Arkadaşlarıyla toplaştıklarında bir fısıltıdır başlamıştı herkeste. Ortada belli ki ciddi bir şey vardı, herkes konuşmaktan kendini alıkoyamıyordu. Giydiği ayakkabının doğruluğunu kontrol edercesine yere bakmıştı ki gelen iki kişi sonunda cevaba ulaştırıyordu kafasındaki soruları. Lina ile ilgili bir olaydı ve bu olay hiç yabancı gelmiyordu. Biliyordu sanki böyle olacağını ama sadece yeterince düşünmemişti. Aklına gördüğü palyaço geldi, sebebini hiç bilmiyordu. Yataktan kalkmaya değecek bir düşünceydi ve arkadaşına yardım edecekti Silvio. Tüm arkadaşlarının yüzüne baktığında onlarında geleceğini anladı. Önüne doğru kafasını kaldırdığında giriştikleri işin çok zor olduğunu fark etti ama çok geçti.
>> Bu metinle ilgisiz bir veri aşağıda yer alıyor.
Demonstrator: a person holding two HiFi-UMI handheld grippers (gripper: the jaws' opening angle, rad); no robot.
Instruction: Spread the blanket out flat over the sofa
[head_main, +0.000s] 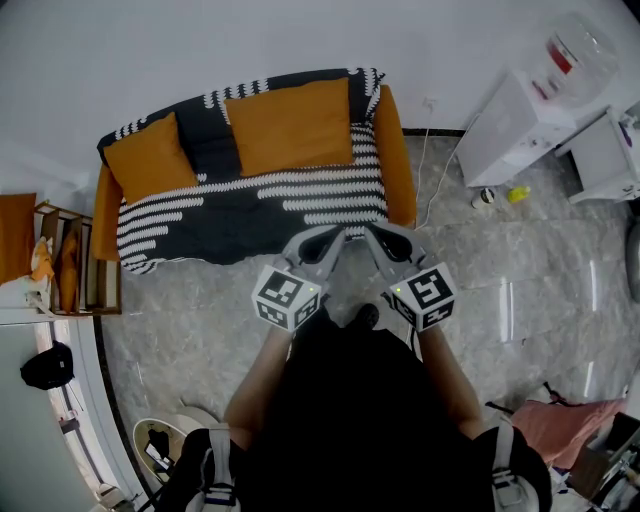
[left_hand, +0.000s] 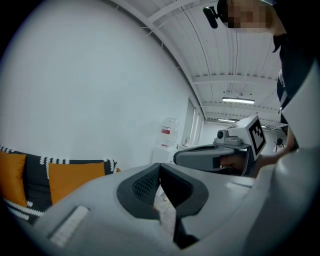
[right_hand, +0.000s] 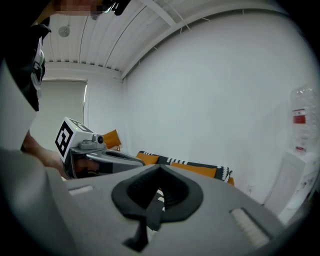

Vampirleri oldu olası sevmezdi ki zaten. Ormana doğru kararlı adımlarla yürüyorlardı bile ne diyebilirdi ki daha fazla. İlk dışarı çıktığında burnundan içeriye doğru güzel gelen hava kokusuna birazda korku kokusu ekleniyor, ama az önceki sessiz gece arkalarında kalıyordu artık.